■ **WHAT TO DO**: For this exercise, restate word for word only the lines from the first line of the data to the line containing "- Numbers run".

■ **PROVIDED MATERIAL**:
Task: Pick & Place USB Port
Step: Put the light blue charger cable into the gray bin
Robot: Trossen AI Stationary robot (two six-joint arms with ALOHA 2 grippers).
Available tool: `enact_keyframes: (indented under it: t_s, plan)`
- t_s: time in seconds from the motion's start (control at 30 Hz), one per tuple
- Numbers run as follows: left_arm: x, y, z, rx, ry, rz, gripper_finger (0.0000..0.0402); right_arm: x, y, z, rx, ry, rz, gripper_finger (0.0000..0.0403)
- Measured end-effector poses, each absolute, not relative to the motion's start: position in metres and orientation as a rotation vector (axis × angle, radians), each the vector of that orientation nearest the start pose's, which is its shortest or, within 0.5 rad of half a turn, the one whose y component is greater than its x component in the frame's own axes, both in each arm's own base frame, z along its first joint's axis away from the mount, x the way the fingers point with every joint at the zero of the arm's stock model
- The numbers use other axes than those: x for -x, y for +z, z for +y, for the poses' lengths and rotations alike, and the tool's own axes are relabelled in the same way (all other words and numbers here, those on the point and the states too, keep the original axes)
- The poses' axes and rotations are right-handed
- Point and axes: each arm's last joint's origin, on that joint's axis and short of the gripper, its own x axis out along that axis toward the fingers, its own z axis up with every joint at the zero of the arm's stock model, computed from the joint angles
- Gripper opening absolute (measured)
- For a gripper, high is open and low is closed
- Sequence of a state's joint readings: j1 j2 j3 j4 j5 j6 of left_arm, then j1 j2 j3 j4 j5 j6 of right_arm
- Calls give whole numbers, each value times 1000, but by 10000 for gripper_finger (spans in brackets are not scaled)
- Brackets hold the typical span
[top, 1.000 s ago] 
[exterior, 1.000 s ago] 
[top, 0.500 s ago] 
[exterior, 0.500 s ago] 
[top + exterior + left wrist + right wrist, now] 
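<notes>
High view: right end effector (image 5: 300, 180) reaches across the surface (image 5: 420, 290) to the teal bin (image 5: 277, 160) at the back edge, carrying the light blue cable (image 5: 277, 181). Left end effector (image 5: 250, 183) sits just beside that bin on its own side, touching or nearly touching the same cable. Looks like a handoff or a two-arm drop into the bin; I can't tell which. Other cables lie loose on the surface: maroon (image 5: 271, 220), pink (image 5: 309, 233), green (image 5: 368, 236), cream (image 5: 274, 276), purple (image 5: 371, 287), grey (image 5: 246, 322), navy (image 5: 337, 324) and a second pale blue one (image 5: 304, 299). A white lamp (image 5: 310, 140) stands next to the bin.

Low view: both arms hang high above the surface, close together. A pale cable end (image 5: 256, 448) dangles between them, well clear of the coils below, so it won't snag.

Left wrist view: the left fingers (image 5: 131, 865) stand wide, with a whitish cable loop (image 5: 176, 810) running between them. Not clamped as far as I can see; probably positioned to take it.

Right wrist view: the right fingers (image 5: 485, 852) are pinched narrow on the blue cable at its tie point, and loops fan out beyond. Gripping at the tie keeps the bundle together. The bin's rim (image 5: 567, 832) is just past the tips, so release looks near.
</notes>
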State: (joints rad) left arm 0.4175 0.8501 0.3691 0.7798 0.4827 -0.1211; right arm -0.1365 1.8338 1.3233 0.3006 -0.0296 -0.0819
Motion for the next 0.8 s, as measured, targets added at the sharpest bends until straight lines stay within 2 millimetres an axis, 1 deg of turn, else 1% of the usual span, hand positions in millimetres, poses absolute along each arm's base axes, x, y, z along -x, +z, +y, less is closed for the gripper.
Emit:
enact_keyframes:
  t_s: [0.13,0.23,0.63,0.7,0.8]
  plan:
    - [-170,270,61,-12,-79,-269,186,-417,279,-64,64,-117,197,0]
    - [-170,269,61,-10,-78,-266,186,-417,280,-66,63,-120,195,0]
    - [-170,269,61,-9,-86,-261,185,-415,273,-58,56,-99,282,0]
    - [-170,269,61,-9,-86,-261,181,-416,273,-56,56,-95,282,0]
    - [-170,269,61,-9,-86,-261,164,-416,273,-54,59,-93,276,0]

■ **SOLUTION**:
Task: Pick & Place USB Port
Step: Put the light blue charger cable into the gray bin
Robot: Trossen AI Stationary robot (two six-joint arms with ALOHA 2 grippers).
Available tool: `enact_keyframes: (indented under it: t_s, plan)`
- t_s: time in seconds from the motion's start (control at 30 Hz), one per tuple
- Numbers run as follows: left_arm: x, y, z, rx, ry, rz, gripper_finger (0.0000..0.0402); right_arm: x, y, z, rx, ry, rz, gripper_finger (0.0000..0.0403)

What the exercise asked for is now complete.